The main melt stream is passed through a polymer melt filter to remove impurities.

According to the invention, the viscosity is calculated from the measured values of two pressure transducers arranged one behind the other in the main melt flow, the temperature of the melt between these two pressure transducers and the volume flow of the melt known from the gear pump and, if this viscosity deviates from the target value, the final reactor is controlled so that the target value is restored is achieved. For example, if the viscosity drops below the setpoint, the pressure in the reactor will be reduced and if the viscosity rises above the setpoint, the pressure will be increased. However, further intervention options are not excluded. In analogy to the Hagen Poisseuiile equation, the pressure loss Dp in laminar flow is proportional to the dynamic viscosity multiplied by the volume flow V _t . The proportionality constant K _η can be derived approximately from the geometry (for a tube with an inner diameter D and length L, for example, it is 128 * L / (7 ^* D ⁴ )). However, it is better to determine the constant at the start of the system from measured values in the same way that the device constant is determined with the capillary viscometer. Since many polymers have a shear-dependent viscosity, an additional constant Kscher may need to be adjusted if the known flow law is known. η = K _η * y * ficher (K _shear , η, _r , ...)

A. In the simple case of an unbranched section after the discharge pump (or before a booster pump), the viscosity can be calculated with sufficient accuracy by measuring the differential pressure, an average temperature and knowing the volume flow from the pump speed.

B. In the case of the branching of the known main volume flow onto two or more parallel partial flows, for example to continuous casters connected in parallel, the viscosity can be calculated by measuring the pressures and the temperatures in front of the continuous casters, after one has considered the route parameters K ,, and Ksc _h er of the individual parallel routes determined. An equation system for determining the viscosity and the partial flows results from the pressure loss relationships for the individual parallel lines and the summation of the partial flows to form the known main flow. The precise knowledge of the partial flows can be used, for example, to better control the individual take-off speeds, in order to produce more uniform granules. Surprisingly, it is not necessary for the quality of the reactor monitoring according to the invention that the pressure and temperature measurements have to be carried out directly at the product outlet of the final reactor or directly after the discharge pump. The changes that can be determined in the later course of the main melt stream are also still suitable for monitoring the final reactor, taking into account the extended control dead times.

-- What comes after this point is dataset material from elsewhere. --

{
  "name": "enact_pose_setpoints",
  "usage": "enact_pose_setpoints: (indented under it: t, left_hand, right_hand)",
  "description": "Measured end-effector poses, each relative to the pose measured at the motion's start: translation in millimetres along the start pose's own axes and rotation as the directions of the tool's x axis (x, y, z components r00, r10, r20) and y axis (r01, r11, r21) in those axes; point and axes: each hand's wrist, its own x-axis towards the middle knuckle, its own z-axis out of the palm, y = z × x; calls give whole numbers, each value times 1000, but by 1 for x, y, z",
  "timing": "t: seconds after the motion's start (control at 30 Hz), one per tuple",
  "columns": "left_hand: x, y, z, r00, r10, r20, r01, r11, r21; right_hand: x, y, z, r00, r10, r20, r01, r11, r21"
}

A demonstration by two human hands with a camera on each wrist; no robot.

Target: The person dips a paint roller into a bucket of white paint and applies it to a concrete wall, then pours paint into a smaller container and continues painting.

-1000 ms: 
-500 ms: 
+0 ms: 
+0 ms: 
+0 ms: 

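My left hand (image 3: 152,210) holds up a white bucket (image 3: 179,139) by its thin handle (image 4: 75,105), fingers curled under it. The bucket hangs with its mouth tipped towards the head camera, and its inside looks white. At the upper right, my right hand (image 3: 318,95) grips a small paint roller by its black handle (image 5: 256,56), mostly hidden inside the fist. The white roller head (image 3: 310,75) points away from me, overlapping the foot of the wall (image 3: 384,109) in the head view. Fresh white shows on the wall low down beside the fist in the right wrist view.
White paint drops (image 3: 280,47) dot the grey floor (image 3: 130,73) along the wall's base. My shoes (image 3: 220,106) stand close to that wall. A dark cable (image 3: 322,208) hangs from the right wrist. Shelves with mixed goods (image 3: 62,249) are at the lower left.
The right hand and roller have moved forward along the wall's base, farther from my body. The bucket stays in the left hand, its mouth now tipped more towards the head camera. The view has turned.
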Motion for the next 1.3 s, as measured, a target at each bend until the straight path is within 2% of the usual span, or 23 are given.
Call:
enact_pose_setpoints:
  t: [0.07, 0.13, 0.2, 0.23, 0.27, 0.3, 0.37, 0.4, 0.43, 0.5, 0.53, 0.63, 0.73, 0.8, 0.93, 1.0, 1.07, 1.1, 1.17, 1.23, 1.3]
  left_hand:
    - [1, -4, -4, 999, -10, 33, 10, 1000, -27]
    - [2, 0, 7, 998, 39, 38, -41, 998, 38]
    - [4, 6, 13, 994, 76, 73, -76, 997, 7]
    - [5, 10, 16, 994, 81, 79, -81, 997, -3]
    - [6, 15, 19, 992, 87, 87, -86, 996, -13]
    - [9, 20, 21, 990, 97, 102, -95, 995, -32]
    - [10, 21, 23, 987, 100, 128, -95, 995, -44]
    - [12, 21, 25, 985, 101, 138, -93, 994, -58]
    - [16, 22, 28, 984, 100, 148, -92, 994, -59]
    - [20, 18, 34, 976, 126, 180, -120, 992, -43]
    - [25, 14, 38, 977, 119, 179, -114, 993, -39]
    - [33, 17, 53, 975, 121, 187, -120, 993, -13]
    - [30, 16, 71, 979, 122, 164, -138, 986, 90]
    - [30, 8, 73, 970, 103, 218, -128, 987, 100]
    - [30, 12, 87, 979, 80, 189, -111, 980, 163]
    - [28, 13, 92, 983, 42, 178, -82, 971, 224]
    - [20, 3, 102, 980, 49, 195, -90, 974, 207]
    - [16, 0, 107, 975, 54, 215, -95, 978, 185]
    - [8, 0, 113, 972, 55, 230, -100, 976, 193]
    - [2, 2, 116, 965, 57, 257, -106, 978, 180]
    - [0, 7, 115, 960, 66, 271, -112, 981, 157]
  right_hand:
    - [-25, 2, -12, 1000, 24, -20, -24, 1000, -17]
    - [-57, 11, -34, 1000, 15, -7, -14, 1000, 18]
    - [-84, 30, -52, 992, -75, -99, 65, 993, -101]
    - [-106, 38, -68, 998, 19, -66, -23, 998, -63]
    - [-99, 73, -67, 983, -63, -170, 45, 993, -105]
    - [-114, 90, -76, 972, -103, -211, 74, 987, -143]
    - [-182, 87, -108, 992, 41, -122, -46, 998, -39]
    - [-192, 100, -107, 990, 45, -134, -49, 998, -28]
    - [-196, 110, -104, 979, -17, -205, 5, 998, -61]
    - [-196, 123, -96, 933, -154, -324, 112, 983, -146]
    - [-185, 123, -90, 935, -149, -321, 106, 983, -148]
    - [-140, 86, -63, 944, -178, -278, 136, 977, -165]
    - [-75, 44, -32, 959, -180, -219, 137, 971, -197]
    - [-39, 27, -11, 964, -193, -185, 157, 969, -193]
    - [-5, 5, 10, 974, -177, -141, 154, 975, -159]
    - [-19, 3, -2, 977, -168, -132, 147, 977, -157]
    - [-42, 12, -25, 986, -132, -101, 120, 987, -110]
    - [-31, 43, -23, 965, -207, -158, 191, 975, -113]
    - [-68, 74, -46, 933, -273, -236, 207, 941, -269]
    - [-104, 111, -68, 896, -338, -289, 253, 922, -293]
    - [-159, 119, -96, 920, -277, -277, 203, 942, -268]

Today's polyester plants use final reactors with a production output of up to 1000 t polyester per day. It is therefore possible and customary to supply several deformation units with the polymer melt from an end reactor. Special melt distributors are used for this. The division into several partial streams can be carried out by means of a single melt distributor or a branching arrangement of several melt distributors. Suitable melt distributors are e.g. B. described in EP 615 006.

For larger systems, e.g. B. in direct spinning mills, in which the polymer melt is spun directly from the final reactor to fibers or filaments without intermediate granulate stage, at least one booster pump is necessary between the discharge pump and the deformation unit due to the large pressure loss during melt transport and for the safe supply of all deformation units. This can be arranged before or after the melt distributor. In a preferred embodiment, the pressure difference between the polymer filter and the booster pump is measured.

In order to distribute the melt evenly over the deformation units, it has previously been customary to provide pressure sensors behind the melt distributor, with the aid of whose measured values the melt distributor is controlled. In plants in which polyester granulate is produced, these pressure transducers are usually installed in the granulating devices. The temperature of the melt is measured in front of the melt distributor. Measurements of the melt temperature after the melt distributor are also possible. In a further preferred embodiment of the invention, the measured values of all pressure sensors, the melt temperature and the known volume flow of the discharge pump are used to determine the IV. If this IV deviates from a target value, the final reactor is readjusted accordingly.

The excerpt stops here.